Apple recently released iOS 7.0.6 and even an update for the iOS 6.x firmware generation in order to patch a bug related to the SSL/TLS library that could allow hackers to intercept and modify your data on secure HTTPS sessions. In other words regardless of the security a website has in place to protect private information it could still be accessible to hackers.
Although the company patched this vulnerability on iOS, however, Mac users utilizing Safari are still left in the dark.
Apple gave a statement toReuters today though saying that a fix for the Mac will be released very soon:
Apple Inc said on Saturday it would issue a software update “very soon” to cut off the ability of spies and hackers to grab email, financial information and other sensitive data from Mac computers.
Apple spokeswoman Trudy Muller told Reuters: “We are aware of this issue and already have a software fix that will be released very soon.”
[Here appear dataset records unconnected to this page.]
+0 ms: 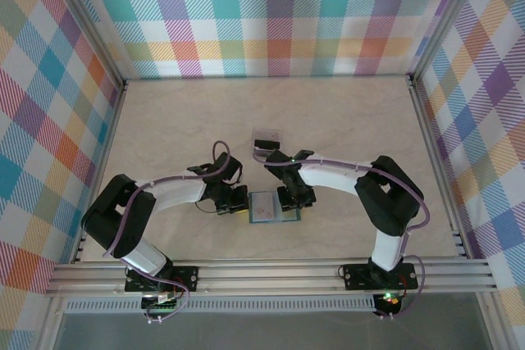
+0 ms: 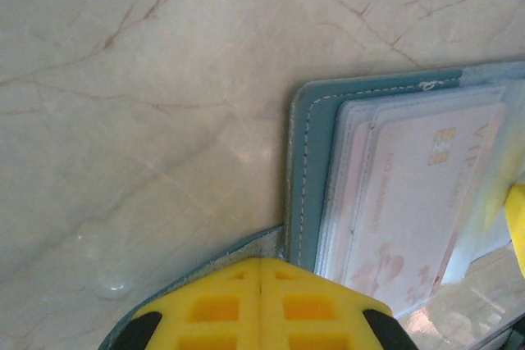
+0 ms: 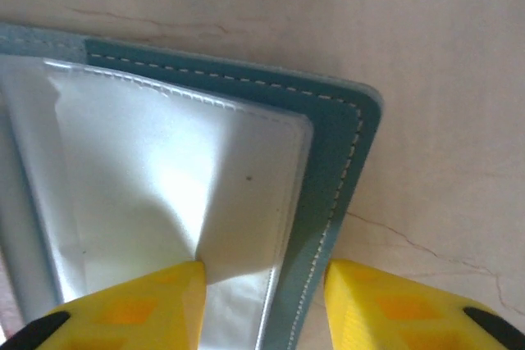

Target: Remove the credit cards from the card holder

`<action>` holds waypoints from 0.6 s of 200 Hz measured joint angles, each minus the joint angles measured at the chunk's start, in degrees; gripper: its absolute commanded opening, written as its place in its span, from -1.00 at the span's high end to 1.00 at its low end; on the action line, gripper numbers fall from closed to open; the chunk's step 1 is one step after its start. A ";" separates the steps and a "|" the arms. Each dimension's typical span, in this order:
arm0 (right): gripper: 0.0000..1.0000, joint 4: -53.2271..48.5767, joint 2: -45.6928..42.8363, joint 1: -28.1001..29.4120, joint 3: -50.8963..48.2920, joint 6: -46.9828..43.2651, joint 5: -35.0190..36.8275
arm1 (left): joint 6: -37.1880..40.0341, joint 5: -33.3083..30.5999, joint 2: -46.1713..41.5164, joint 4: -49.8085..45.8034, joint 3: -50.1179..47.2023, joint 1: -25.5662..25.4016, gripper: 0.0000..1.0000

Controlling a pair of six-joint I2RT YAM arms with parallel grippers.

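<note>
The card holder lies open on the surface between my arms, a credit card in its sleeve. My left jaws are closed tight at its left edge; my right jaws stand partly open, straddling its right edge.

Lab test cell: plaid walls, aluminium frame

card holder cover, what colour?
The card holder is teal-blue with pale stitching, clearest in the right wrist view.
</note>
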 measured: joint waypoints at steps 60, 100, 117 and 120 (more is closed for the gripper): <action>0.09 0.90 -2.97 -0.04 -0.22 -3.19 -0.87 | -1.27 -1.68 -0.63 -4.42 4.02 -0.42 0.90; 0.15 0.76 -5.99 -0.04 -0.04 -3.39 -2.75 | -1.97 -1.68 -0.31 -4.57 6.62 -1.70 0.90; 0.21 0.70 -6.01 -0.04 0.33 -3.39 -4.09 | -2.23 -1.66 0.59 -4.52 6.84 -2.12 0.91; 0.22 0.70 -6.01 -0.04 0.37 -3.34 -4.42 | -2.25 -1.68 0.76 -4.52 6.84 -2.21 0.91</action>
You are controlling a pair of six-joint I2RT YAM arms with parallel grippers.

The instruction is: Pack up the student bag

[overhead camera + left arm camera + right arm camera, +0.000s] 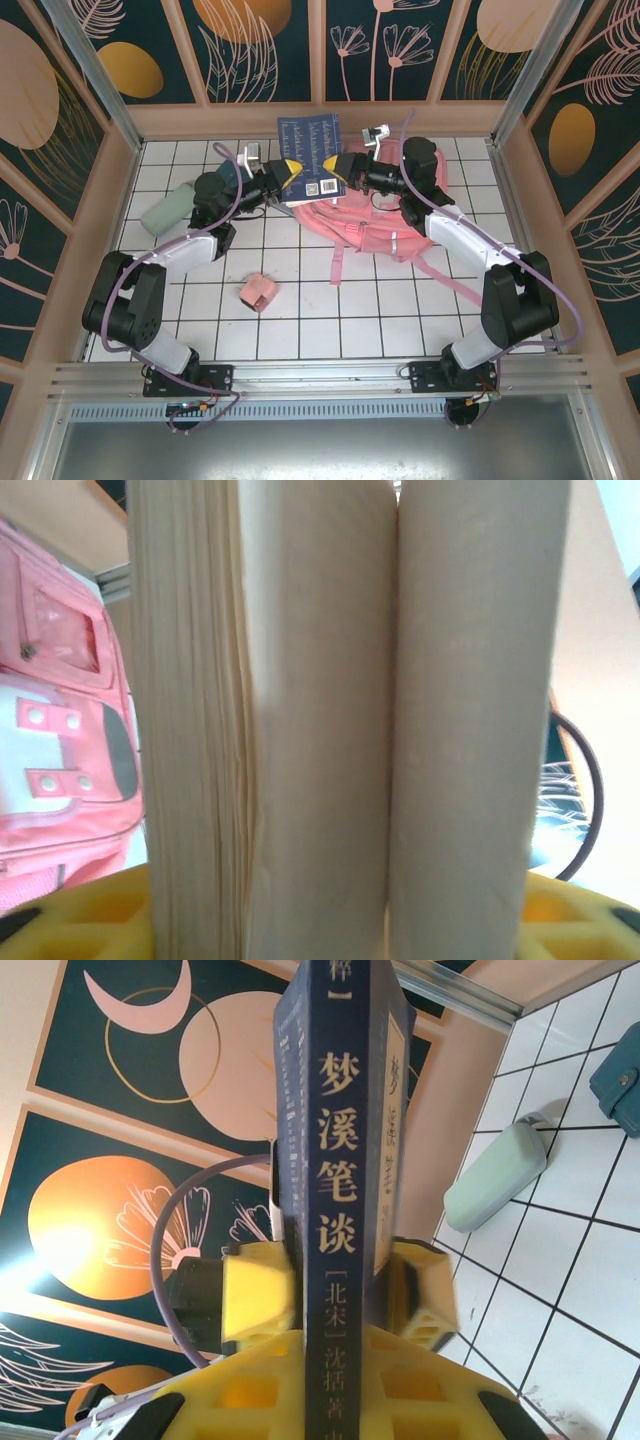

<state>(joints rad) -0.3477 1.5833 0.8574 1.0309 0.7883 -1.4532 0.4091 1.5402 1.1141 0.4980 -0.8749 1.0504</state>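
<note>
One book (335, 1180), right gripper (338, 1292) clamped (on spine)

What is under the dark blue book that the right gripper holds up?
Below the dark blue book, the pink backpack lies on the white tiles. The book hides the backpack's left edge and some tiles, so what lies there cannot be seen.

Both arms reach inward, right hand (334, 164) clamped on a book (308, 140), left hand (290, 171) straddling it.
</note>
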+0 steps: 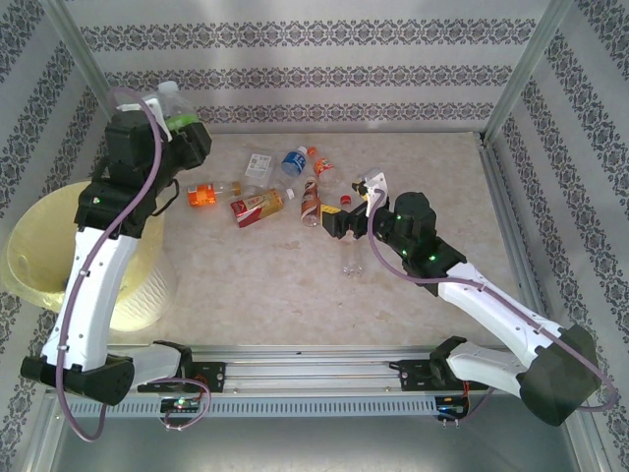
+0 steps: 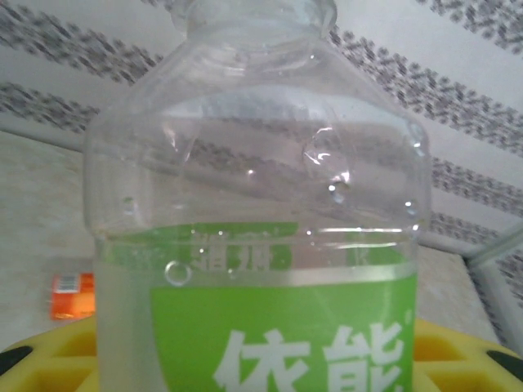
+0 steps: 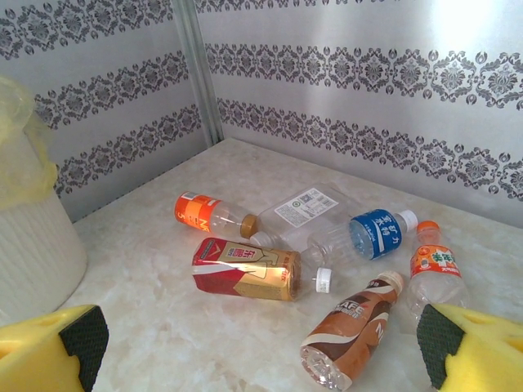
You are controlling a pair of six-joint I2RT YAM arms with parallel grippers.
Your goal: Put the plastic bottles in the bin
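In L fingers (image 2: 65,359): green-label bottle (image 2: 261,245).

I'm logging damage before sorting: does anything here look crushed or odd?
Yes. The red-and-gold bottle lying on the table looks squashed flat, its label creased. The green-labelled bottle held in the left pincer has dents in its clear shoulder. No spill shows.

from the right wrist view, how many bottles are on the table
6: orange-label far left, white-label behind, red-label middle, blue-label right, orange-cap far right, brown nearest. Others may be hidden.
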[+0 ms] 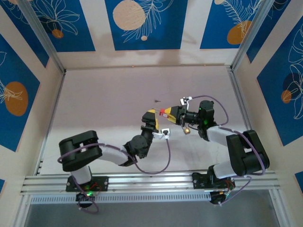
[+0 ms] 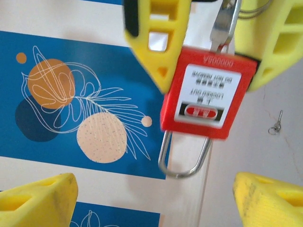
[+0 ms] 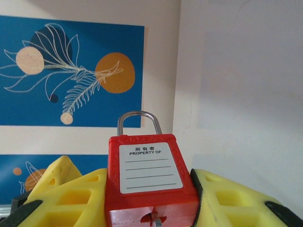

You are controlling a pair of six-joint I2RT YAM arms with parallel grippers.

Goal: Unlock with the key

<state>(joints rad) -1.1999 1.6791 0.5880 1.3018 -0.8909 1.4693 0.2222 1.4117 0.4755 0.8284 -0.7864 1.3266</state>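
right gripper (image 3: pixel 150 201): clamps red padlock (image 3: pixel 150 172) by its sides | left gripper (image 2: pixel 156 198): spread wide, clear of shackle (image 2: pixel 182 174) | both above table (image 1: pixel 94 104), well apart from walls (image 1: pixel 28 109)

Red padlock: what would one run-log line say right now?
right gripper: shut on red plastic padlock | silver metal key: in keyhole | left gripper: open, clear of key | steel shackle: looks closed
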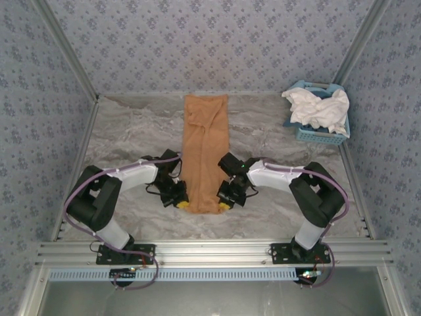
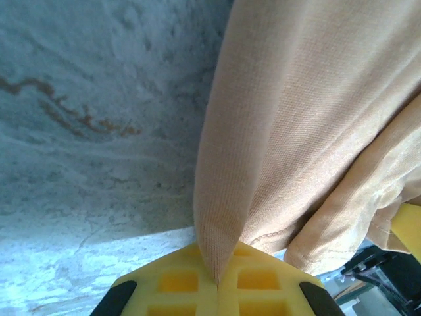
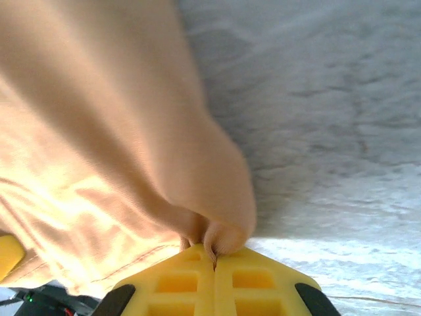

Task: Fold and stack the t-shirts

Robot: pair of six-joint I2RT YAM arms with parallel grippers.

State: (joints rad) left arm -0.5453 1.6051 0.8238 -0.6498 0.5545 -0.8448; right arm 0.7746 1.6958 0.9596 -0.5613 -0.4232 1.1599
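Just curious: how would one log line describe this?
left jaws: shut on tan shirt | right jaws: shut on tan shirt | white shirt: in basket

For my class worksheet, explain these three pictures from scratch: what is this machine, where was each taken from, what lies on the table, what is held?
Two robot arms are bolted at the near edge of a marble-patterned table. The wide picture looks down from above and behind them; each close-up comes from a camera on one wrist. A tan-orange t-shirt, folded into a long strip, lies in the middle. A white t-shirt sits crumpled in a light blue basket at far right. The yellow left end effector and right end effector are each shut on a near corner of the strip.
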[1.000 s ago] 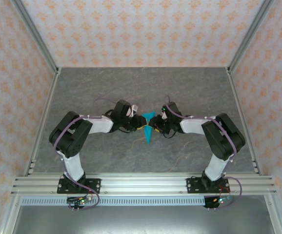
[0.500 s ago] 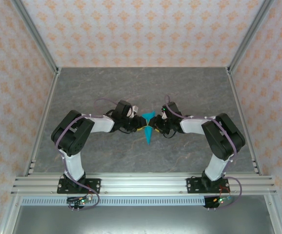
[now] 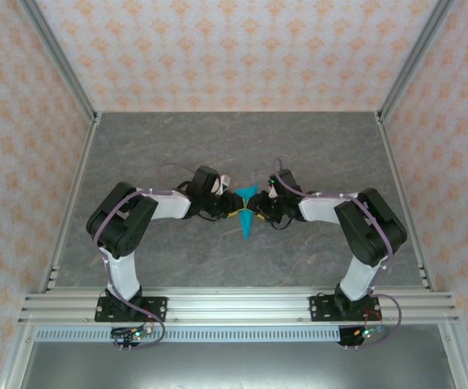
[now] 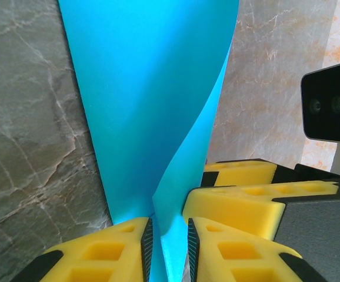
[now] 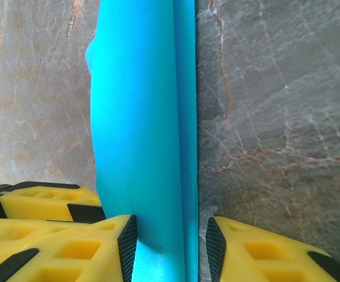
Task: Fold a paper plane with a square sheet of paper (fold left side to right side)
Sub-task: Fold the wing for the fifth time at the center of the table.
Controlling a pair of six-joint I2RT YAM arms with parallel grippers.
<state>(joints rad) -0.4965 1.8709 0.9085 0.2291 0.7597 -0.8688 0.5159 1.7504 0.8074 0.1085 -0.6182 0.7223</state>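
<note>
Two grippers are found meeting at the plane [image 3: 247, 224], which lies mid-tabletop [image 3: 315, 146] with its point toward the bases. The left gripper [image 3: 228, 214] is recorded with jaws nearly closed, a raised flap of the plane pinched between them. The right gripper [image 3: 261, 215] is recorded with jaws partly open, straddling the plane; one pad [image 5: 127, 235] is touched by it. Against the earlier frames, the left arm [image 3: 121, 223] is displaced slightly rightward; plane and right arm [image 3: 372, 223] are unchanged.
</note>
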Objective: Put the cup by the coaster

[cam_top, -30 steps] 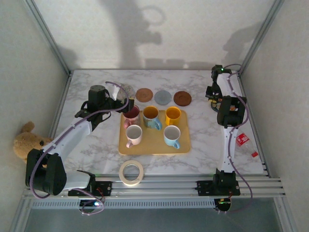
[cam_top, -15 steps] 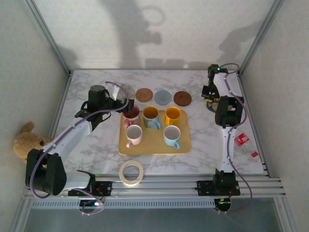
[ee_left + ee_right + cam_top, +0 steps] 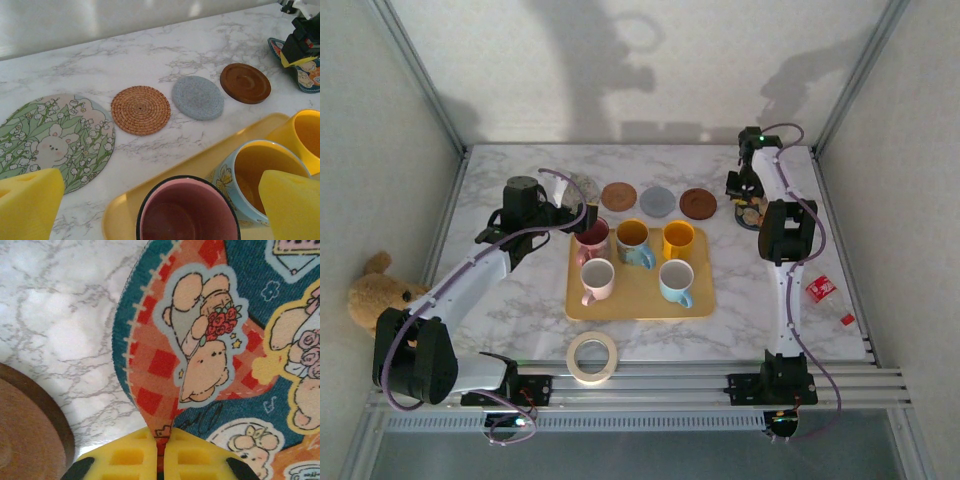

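Poised over the pink cup (image 3: pixel 187 215) with the left gripper (image 3: pixel 160 202), its yellow pads wide apart on either side of the rim and touching nothing, seemingly ready to drop down and take that cup off the tray (image 3: pixel 635 297). Found upright at the tray's back-left corner, just in front of the floral mat (image 3: pixel 50 140) and the woven coaster (image 3: pixel 140 110), so probably a short carry to either. Clamped tight on the edge of the printed coaster (image 3: pixel 200 340) with the right gripper (image 3: pixel 161 450), just beside the brown coaster (image 3: pixel 245 83), probably to lay it down as the last of the row; hard to tell whether flat or tilted. Counted: 5 cups, all on the tray, 3 at the back (pink cup, blue cup (image 3: pixel 260 175), yellow cup (image 3: pixel 305 135)) and 2 in front (white cup (image 3: pixel 597 275), pale blue cup (image 3: pixel 675 278)); 5 coasters, 4 lying in a row behind the tray, the grey coaster (image 3: pixel 198 97) among them, and 1 pinched at the right; 1 tape roll (image 3: pixel 574 356) near the front edge; 1 teddy (image 3: pixel 375 290) beyond the table's left side.
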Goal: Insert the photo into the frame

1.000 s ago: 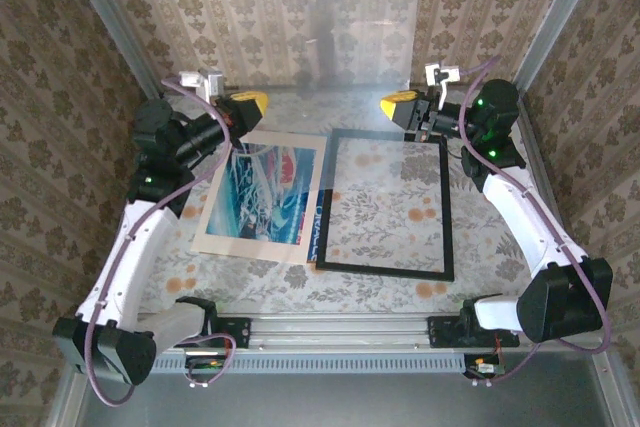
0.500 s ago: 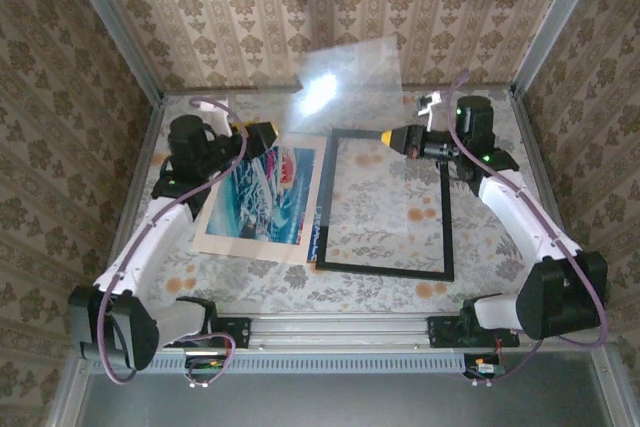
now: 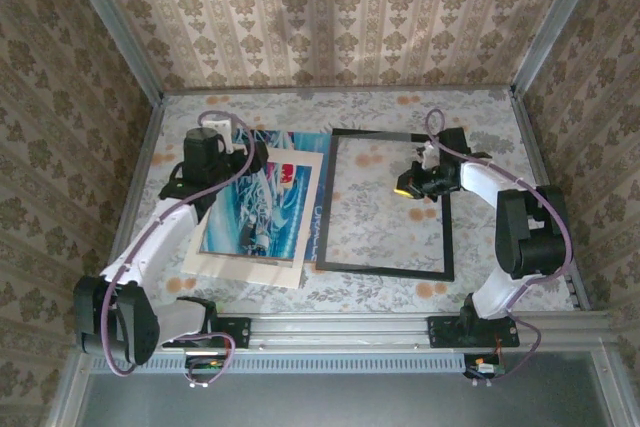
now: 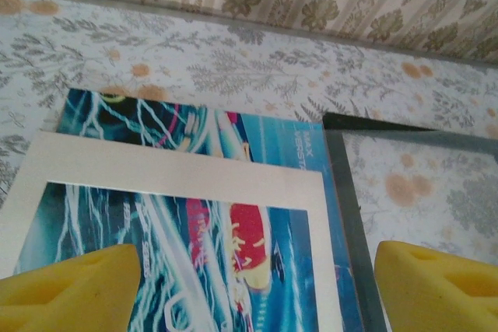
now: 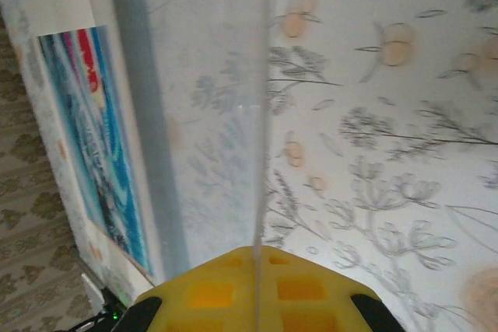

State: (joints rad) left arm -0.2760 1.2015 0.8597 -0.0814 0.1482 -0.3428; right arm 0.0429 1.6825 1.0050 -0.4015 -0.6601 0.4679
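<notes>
While glazing: right gripper (image 3: 408,188) is pinching clear pane (image 5: 261,114) above frame (image 3: 385,269)
Left gripper (image 4: 257,262): gaping above photo (image 3: 255,209)
Next: needing photo-edge pinch

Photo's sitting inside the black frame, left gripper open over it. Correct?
Not inside. The top view shows the photo lying flat to the left of the frame, beside it. The left gripper is open over it, as you say.

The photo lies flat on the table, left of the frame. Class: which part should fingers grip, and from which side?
Probably the left edge of the photo, low from the left. It lies flat, so only an edge can be pinched; the frame sits close beside the right edge, another print underlies the far edge, while bare table borders the left.
</notes>
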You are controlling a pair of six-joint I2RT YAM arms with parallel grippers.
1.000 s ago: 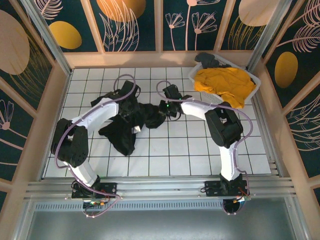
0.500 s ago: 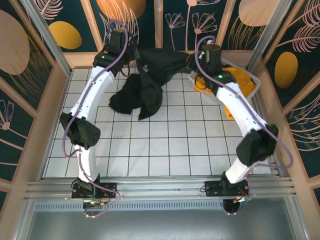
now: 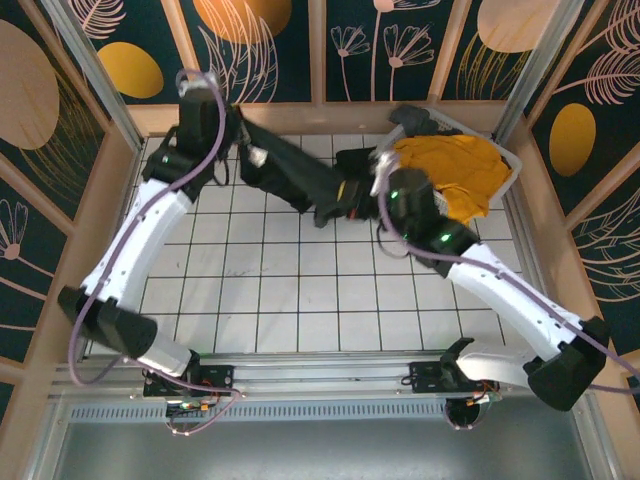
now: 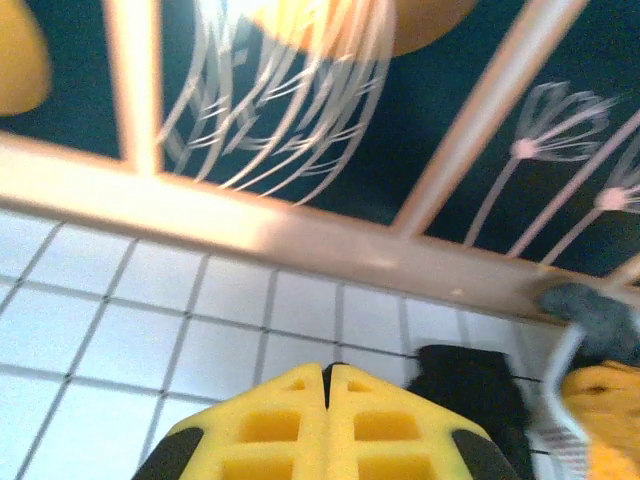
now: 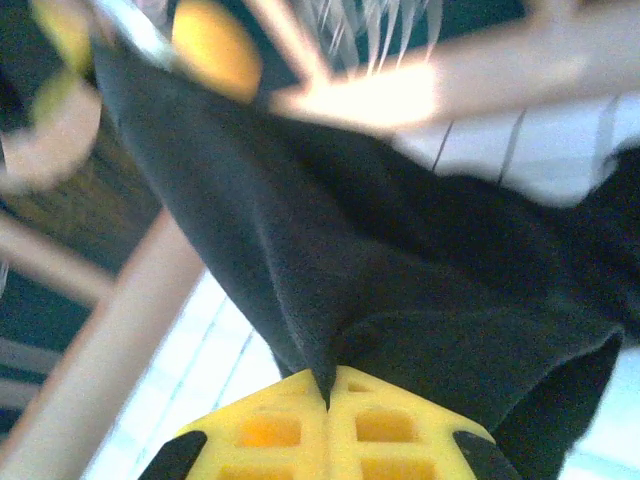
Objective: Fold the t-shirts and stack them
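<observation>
White-tiled bench: left pincer and right pincer, clamped closed, hold black shirt taut near far edge; yellow shirt fills corner basket.

The counter is a white top ruled into square tiles by dark lines, edged by a pale wooden frame. At one o'clock a white plastic lattice basket sits on it in the far right corner. Toward twelve o'clock hangs a black t-shirt; whether it touches the tiles cannot be told.

Stretched aloft: black t-shirt; crumpled in basket: mustard t-shirt.
</observation>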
The vulnerability is a result of a silly error which some have even said was intentionally introduced by Apple, to give the NSA a way to tap into the data going through secure networks. So just what was this error? Well it emerged from the portion of the code that verified the authenticity of the server was never reached.
Essentially someone on the same Wi-Fi network as you could intercept data being passed through secure websites like banking sites, payment gateways, Facebook etc. and alter it / steal your sensitive information.
Right now the only way you can safeguard yourself against this vulnerability is to take precautions like only connecting to your home Wi-Fi network (not public networks) and using 3rd party browsers like Chrome or Firefox where the bug isn’t present.